Tableau's REST API: Turning Tableau into an ETL Pipeline GUI

Organizing a heist on Tableau Server to reclaim workbook data.

Tableau's REST API: Turning Tableau into an ETL Pipeline GUI

    There's nothing I love more than exposing expensive enterprise software.

    It may not seem obvious, but most SaaS products have an underlying core goal: shackle businesses to depend on proprietary, closed-source, costly software. When you pair a surplus of money with a reluctance to work, you've arrived at Corporate America: a prime victim yearning to marry itself to any vendor with a nice pitch deck and a vague promise.

    In the case of Tableau, this becomes obvious when you attempt to do anything besides create visuals. I don't like spending hours of my time cleaning data to be rewarded with a shitty iframe embed: I want my data. As we've already seen by exposing Tableau's hidden Superadmin access, it's pretty clear Tableau doesn't want you to do this.

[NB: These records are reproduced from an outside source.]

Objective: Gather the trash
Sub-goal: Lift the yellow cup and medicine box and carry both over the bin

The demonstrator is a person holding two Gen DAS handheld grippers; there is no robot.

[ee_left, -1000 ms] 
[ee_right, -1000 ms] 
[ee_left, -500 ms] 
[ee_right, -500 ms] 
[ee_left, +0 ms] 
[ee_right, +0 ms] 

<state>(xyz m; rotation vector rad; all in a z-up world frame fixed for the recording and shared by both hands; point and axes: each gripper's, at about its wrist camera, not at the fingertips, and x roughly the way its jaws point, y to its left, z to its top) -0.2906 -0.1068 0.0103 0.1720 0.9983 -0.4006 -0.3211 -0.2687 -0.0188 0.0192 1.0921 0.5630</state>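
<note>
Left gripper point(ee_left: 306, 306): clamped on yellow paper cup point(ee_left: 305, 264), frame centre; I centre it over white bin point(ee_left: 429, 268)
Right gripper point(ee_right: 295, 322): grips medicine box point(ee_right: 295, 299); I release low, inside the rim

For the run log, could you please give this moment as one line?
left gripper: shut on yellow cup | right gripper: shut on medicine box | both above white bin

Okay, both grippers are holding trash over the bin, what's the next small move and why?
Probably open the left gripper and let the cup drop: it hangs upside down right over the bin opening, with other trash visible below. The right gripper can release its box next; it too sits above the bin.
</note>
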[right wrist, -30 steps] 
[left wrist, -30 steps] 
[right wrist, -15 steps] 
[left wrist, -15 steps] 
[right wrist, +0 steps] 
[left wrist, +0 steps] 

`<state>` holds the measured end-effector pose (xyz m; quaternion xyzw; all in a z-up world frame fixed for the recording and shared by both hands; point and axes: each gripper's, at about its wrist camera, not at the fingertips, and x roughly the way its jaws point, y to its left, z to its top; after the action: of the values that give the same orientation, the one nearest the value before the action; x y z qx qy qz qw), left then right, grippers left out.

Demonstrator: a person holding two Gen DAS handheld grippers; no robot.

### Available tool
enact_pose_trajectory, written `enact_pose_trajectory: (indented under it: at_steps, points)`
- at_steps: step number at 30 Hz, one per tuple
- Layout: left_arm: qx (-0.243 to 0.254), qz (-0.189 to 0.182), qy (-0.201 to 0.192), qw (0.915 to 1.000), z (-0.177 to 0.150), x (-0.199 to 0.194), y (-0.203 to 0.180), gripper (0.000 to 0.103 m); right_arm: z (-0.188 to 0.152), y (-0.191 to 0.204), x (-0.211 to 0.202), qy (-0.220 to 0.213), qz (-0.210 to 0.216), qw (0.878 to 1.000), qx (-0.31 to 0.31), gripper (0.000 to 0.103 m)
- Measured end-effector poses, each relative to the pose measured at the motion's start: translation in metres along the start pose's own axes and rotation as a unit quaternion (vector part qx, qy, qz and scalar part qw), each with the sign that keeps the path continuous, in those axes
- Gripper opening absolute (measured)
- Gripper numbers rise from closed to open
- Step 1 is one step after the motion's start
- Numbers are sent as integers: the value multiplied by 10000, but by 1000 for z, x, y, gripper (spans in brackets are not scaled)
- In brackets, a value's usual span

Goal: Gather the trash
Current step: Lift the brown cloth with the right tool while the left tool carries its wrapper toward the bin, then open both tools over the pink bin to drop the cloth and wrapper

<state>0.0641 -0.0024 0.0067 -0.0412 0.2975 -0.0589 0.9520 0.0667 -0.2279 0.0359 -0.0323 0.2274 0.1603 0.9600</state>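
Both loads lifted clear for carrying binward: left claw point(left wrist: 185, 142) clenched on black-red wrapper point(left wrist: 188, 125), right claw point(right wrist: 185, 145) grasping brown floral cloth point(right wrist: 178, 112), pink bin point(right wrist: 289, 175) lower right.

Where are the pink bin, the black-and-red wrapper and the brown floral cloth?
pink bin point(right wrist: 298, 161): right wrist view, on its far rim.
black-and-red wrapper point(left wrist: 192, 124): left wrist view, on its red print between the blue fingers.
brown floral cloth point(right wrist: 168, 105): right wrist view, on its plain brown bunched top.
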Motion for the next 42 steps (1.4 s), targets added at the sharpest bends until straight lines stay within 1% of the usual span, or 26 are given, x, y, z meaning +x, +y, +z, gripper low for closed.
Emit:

    I realize Tableau is a BI tool, and some might argue we're barking up the wrong tree, and all data should be clean before reaching Tableau. My sentiment is this: fuck that. If a single license costs one thousand dollars, and we have the power to manipulate data faster as we visualize it, we should at least be able to own that data: and by "own," I don't mean a CSV export. I want it in my own database of choice, not a locked down and hidden Postgres database living on a VPS filled with Tableau stuff.

    Here's how we'd do that.

    "You Expect us to Just Walk out the Casino with Millions of Dollars on us?"

    You're looking at a Boeski, a Jim Brown, a Miss Daisy, two Jethros and a Leon Spinks, not to mention the biggest Ella Fitzgerald ever.

    You're here because you're the best of the best. If you're feeling scared, feel free to back out now.

    This tutorial assumes you have a Tableau Server instance, with a workbook published to a site within said instance. We're going to take a page out of that workbook and turn the raw data into a database table. FAIR WARNING: We're about to dive deep into the obscure world of the Tableau Server REST API. It's clunky, it's ugly, and it returns XML. Strap yourself in.

    We're going to be working with 3 core endpoints. Let's walk through them, and I'll show you how to exploit said endpoints to create a ruthless data mining machine in Python.

    'Tableau Authorization' Endpoint

    Like all obnoxious (aka useful) APIs, we need to authorize each API call with a temporary token. Of course, we'll just have Python generate said token for every call we make.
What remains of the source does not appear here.